MgO ceramics are mostly produced by grouting. However, since MgO is easy to hydrate, its process is more complicated. When preparing the slurry, in order to prevent the MgO from contacting water, an organic liquid such as absolute ethanol should be used as the suspension medium. The widely used process is as follows: MgO raw materials are mixed with a sufficient amount of distilled water to form a paste and fully hydrated into Mg(OH)2. After being stored for a certain period of time, it should be dried under 100℃, calcined at 1450~1600℃ in a sealed condition, and kept for 8h to decompose magnesium hydroxide into MgO again. Then ball mill for 45~90h, then add water (50%~60% of water added) and continue grinding for 70~90min. Form a suspension slurry for casting. In order to improve the performance of the slurry, the pH value can be adjusted to 7-8.
After demolding, the blank is dried at 70°C. In order to quickly remove the moisture in the blank, the humid air should be removed as soon as possible.
The firing of ceramics is carried out at first at 1250 ℃ for biscuit firing, and then placed in a corundum porcelain sagger and sintered at a temperature of 1750 to 1800 ℃ for 2 hours.

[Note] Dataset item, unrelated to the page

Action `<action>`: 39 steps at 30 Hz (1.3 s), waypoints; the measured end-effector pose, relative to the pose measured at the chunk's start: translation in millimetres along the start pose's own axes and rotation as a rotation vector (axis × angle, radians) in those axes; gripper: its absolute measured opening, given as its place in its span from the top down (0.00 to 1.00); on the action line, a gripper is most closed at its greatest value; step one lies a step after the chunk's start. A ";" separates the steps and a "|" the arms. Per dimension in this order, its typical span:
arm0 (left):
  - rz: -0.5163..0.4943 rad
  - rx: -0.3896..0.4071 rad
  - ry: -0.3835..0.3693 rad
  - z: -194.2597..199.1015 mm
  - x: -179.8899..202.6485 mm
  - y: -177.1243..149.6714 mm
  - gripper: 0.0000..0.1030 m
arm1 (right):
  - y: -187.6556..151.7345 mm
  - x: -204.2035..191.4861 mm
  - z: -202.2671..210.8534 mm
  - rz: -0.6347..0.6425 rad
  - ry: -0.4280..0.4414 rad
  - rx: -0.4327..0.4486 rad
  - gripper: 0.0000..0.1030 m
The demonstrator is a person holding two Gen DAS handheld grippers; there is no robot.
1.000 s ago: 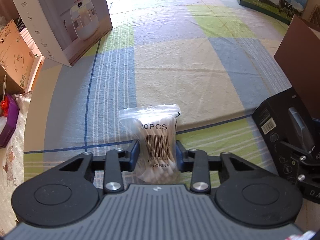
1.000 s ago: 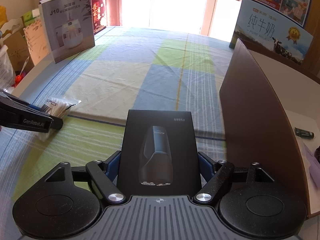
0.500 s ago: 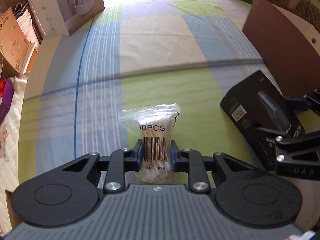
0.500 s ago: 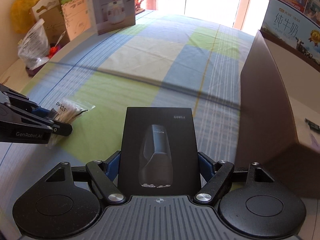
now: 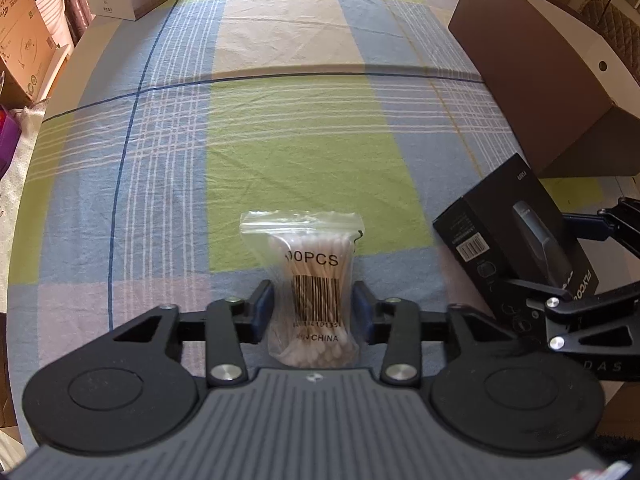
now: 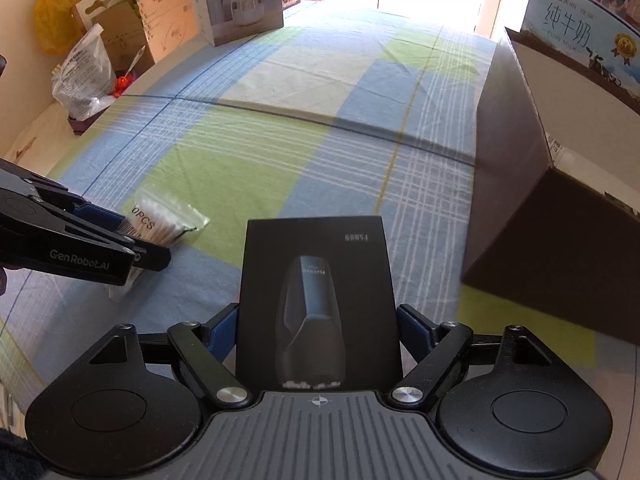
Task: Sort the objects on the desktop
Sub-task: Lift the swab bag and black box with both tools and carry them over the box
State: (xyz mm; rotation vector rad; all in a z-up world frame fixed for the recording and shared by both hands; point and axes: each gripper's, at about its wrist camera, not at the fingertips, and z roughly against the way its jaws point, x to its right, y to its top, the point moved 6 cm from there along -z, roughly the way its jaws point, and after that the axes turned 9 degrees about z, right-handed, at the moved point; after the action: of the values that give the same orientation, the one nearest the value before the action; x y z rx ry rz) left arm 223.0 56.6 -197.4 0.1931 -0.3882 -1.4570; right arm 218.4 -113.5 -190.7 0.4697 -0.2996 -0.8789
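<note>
A clear zip bag of cotton swabs (image 5: 316, 280) lies on the checked tablecloth (image 5: 280, 140). It sits between the blue pads of my left gripper (image 5: 314, 308), whose jaws are opening, and it no longer looks pinched. The right wrist view shows the same bag of cotton swabs (image 6: 160, 220) at the left gripper (image 6: 136, 248). A black shaver box (image 6: 316, 280) lies between the pads of my right gripper (image 6: 318, 324). Those jaws are opening too and stand just off the box's sides. In the left wrist view the shaver box (image 5: 516, 240) rests at the right.
A large open brown cardboard box (image 6: 520, 200) stands right of the shaver box. A white humidifier box (image 6: 240, 0) stands at the far left of the table and a milk carton (image 6: 580, 40) at the far right. Bags and cartons (image 6: 80, 76) crowd beyond the left edge.
Both grippers have drawn back toward the near side of the table with their objects. The left jaws have spread off the squeezed swab bag. The right pads have widened slightly around the shaver box.
</note>
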 end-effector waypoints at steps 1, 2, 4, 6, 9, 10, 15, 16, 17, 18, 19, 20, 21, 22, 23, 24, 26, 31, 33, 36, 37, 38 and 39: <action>0.002 0.003 0.008 -0.9 0.5 1.2 0.57 | 3.0 0.3 0.0 0.003 -0.005 0.011 0.19; 0.001 0.009 0.016 -1.8 1.0 2.7 0.55 | 5.6 0.6 -0.2 0.005 -0.008 0.023 0.18; 0.002 0.020 0.030 -4.6 1.7 6.7 0.55 | 9.8 1.7 -3.1 0.009 -0.008 0.021 0.18; -0.002 0.026 0.043 -6.3 3.2 8.8 0.55 | 12.0 2.0 -4.7 0.014 -0.004 0.023 0.19; -0.024 0.030 0.063 -6.8 6.4 7.6 0.58 | 10.3 -0.9 -4.8 0.042 -0.002 0.024 0.26; -0.028 0.032 0.066 -6.4 7.0 6.6 0.61 | 9.6 -1.3 -4.1 0.047 -0.004 0.027 0.26; -0.023 0.028 0.056 -2.5 9.5 1.8 0.73 | 5.7 -1.4 -0.9 0.052 0.010 0.027 0.27; -0.020 0.028 0.056 -1.8 9.8 0.8 0.74 | 4.8 -1.3 -0.1 0.050 0.014 0.026 0.27; -0.018 0.028 0.056 -1.0 10.5 -0.5 0.74 | 3.7 -1.2 0.8 0.048 0.020 0.026 0.27; -0.015 0.027 0.054 -0.3 10.8 -1.3 0.74 | 2.8 -1.0 1.6 0.043 0.026 0.026 0.27; -0.012 0.026 0.052 0.6 11.4 -2.5 0.75 | 1.8 -0.7 2.8 0.036 0.035 0.025 0.27; -0.011 0.027 0.049 2.0 12.3 -4.0 0.75 | 0.8 -0.1 4.3 0.028 0.046 0.026 0.27; -0.010 0.028 0.049 3.4 12.8 -4.7 0.75 | 0.0 0.6 6.3 0.018 0.056 0.029 0.27; -0.010 0.031 0.048 4.9 13.1 -5.0 0.76 | -0.4 1.2 8.6 0.011 0.063 0.034 0.27; -0.008 0.035 0.047 7.1 13.3 -5.2 0.76 | -0.4 1.7 11.8 0.005 0.071 0.041 0.27; -0.006 0.040 0.045 9.6 13.9 -5.0 0.76 | 0.0 2.1 15.2 -0.001 0.079 0.049 0.27; -0.004 0.053 0.040 16.4 15.0 -3.6 0.76 | 1.5 3.4 22.7 -0.019 0.101 0.067 0.27; -0.005 0.101 0.020 40.0 21.0 4.0 0.77 | 10.2 6.0 48.0 -0.053 0.147 0.132 0.27; -0.009 0.127 0.012 51.0 25.0 7.9 0.77 | 14.4 8.1 59.6 -0.059 0.152 0.159 0.27; -0.012 0.162 -0.004 67.1 32.6 14.2 0.77 | 18.7 13.6 76.0 -0.073 0.155 0.195 0.27; -0.014 0.170 -0.009 71.5 35.1 16.0 0.77 | 19.6 17.0 82.0 -0.079 0.154 0.207 0.27; -0.018 0.178 -0.012 75.4 37.9 17.5 0.77 | 20.5 20.2 87.7 -0.086 0.153 0.220 0.27; -0.022 0.185 -0.015 79.1 41.3 18.9 0.77 | 21.0 24.1 94.2 -0.094 0.150 0.234 0.27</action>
State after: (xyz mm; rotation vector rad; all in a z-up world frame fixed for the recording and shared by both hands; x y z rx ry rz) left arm 213.9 26.3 -111.9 0.3360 -0.5347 -1.4448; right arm 205.9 -146.4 -97.7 0.7684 -0.2454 -0.8987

03 Application of Magnesium Oxide Ceramics
Magnesium oxide ceramics have a theoretical use temperature of up to 2200℃, and can be used for a long time at 1600℃~1800℃. Its high temperature stability and corrosion resistance are better than alumina ceramics, and it does not interact with MgO such as Fe, Ni, U, Th, Zn, Al, Mo, Mg, Cu, Pt, etc., so its application range can include : Crucibles or other refractory materials under corrosive conditions in steel, glass and other smelting industries.
MgO ceramics can be used as a crucible for metal smelting, and it is also suitable for smelting high-purity uranium and thorium in the atomic energy industry; it can also be used as a thermocouple protection sleeve. It can be used as a radome and infrared radiation projection window material, smelting metals, alloys, such as nickel alloy, radioactive metal uranium, thorium alloy, iron and its alloys, etc. Raw materials for piezoelectric, superconducting materials, etc., without pollution, lead corrosion resistance, etc.; it can also be used as ceramic sintered carrier, especially for sintering protection of ceramic products with corrosive and volatile substances at high temperatures such as β-Al2O3.